This here's Indianapolis—home of the Indy 500, a two-hundred-lap race, with toothless denizens and toothsome prizes, and the Super Bowl XLI champion Colts. When my editor asked why Chicagoans would want to visit a city located three hours southeast of a much larger, seemingly more exciting city, I decided to set out to find something sexy about this suburban-city sprawl of over one million people.
As a homegrown Hoosier from Indy (or "Naptown" as the cool kids call it), I'll throw out the fact that hometown boy Kenneth "Babyface" Edmonds is so revered there that he has a strip of highway named after him, and the company that brought you Prozac was founded in the Circle City. We also gave you David Letterman and Kurt Vonnegut, Jr. Jealous yet?
But, seriously folks, why take the time to make a pit-stop when traveling on I-65 through Indianapolis? Because the city is home to a burgeoning art and music scene unknown to many in the Midwest.
Wicker Park, Part Deux
Welcome to Broad Ripple Village, a small part of town that 20-somethings run to for guaranteed nightly activities. Initially founded 200 years ago as its own functioning town, it's seen as a cultural and artistic haven for aspiring creative souls and yuppies trying to unwind after work. Bars, clubs, boutiques, restaurants and holes-in-the-wall festoon the main road, aptly named Broad Ripple Avenue.
The Indianapolis Arts Center, a nonprofit community organization that hosts classes and exhibits, resides a few blocks north of the neighborhood on 67th Street, where today's angst-ridden teens go to become tomorrow's avant-garde singer-songwriters or installation artists. Their worth mentioning in this piece because your trip to Broad Ripple Village will inevitably have you crossing the graffiti-ridden bridge over Central Canal, a favorite post-school and nocturnal hangout for the Village's 21-and-under crowd.

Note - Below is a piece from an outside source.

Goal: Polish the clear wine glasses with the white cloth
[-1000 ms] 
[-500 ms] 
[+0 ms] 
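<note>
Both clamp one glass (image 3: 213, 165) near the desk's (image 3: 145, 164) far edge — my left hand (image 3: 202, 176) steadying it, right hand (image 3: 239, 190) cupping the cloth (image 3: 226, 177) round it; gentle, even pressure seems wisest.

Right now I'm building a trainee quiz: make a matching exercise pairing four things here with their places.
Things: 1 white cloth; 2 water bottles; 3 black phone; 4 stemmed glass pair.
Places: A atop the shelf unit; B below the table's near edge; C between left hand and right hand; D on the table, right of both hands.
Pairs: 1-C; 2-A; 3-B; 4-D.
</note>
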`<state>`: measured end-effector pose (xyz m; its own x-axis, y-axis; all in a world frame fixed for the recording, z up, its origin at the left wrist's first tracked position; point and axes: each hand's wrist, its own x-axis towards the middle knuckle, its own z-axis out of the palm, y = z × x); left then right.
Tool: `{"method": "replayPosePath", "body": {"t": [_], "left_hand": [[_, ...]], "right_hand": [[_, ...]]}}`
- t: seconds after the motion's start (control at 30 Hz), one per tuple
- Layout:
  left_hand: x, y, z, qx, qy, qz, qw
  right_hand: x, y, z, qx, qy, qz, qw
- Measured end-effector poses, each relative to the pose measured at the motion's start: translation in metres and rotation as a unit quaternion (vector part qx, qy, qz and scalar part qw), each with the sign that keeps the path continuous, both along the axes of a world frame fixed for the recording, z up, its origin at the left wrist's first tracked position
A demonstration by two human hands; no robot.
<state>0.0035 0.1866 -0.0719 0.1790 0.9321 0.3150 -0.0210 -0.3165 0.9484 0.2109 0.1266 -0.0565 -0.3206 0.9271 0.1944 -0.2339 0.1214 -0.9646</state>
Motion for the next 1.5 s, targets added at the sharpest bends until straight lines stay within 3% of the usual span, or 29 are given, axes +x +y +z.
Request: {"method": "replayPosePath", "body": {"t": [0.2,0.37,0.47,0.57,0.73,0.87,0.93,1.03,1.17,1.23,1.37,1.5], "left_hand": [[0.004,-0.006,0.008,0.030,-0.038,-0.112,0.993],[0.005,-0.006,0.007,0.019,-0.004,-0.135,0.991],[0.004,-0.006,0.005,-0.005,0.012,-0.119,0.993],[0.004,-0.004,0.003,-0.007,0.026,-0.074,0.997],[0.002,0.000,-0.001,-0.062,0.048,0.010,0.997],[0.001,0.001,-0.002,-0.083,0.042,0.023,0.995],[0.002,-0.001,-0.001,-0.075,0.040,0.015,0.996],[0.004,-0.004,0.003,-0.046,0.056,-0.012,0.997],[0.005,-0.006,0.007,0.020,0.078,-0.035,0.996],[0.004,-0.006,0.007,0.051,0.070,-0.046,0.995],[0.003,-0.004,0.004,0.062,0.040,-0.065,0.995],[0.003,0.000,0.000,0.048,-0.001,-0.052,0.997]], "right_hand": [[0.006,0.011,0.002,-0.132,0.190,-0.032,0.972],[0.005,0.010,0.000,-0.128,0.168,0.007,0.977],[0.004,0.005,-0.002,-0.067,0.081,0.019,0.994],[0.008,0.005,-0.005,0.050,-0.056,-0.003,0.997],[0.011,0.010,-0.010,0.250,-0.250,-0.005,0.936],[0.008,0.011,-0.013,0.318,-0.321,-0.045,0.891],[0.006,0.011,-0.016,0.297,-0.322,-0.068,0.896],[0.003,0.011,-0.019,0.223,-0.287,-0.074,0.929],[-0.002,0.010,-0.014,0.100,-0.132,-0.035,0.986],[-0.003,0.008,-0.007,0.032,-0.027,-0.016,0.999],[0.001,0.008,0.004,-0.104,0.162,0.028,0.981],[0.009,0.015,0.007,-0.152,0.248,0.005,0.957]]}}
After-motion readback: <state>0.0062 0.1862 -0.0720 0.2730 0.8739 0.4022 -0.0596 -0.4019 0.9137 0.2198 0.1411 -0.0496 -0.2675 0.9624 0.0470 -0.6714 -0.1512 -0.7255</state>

The piece de resistance of Broad Ripple, in my opinion, is The Vogue on College Avenue, a concert hall that doesn't discriminate based on a band's genre or popularity. In the last five years alone, it has hosted John Mellencamp and Joss Stone on the same night, as well as Ciara, Jurassic 5, Cake, Angie Stone, PJ Harvey and Willie Nelson. National band line-ups rotate with a bunch of local groups, keeping the doors open on a nightly basis and luring customers back with drink specials and the promise of checking out some unknowns. Every Wednesday, Friday and Saturday night, it turns into a top 40 dance club.
photo: courtesy of the Indianapolis Museum of Art
Goodbye drunken debauchery, hello enlightenment
Venture further southwest in the city to stimulate your mind creatively without the looming fear of a hangover. And, surprise, do it in the nation's fifth largest art museum! (Hoosiers, can I get a snap?) The Indianapolis Museum of Art, home to more than 50,000 pieces of art, is even free!
As a Nigerian-American whose parents speak Yoruba, I may be slightly biased, but it's refreshing to find a space where African art, specifically Yoruba art (of West Africa), holds a place of prominence in comparison to Western art. The Eiteljorg Gallery displays about 350 objects from IMA's library of over 2,000 African artifacts. And keeping in the international stride, the IMA also features Asian art that covers a span of 4,000 years.
If you're not looking for a history lesson, a nice juxtaposition arises in the recently acquired modern exhibitions. "Project Runway" will seem like child's play after strolling through a display of Dior's couture collection. Make an appearance before March 2008 to witness an L.A. artist's vivid take on the Indy 500. (It's almost enough to make me recant my use of "toothless" earlier.)
There it is you skeptical Chicagoans: two great cases out of thousands to meander down to Naptown for some audible and visual gratification. Enjoy!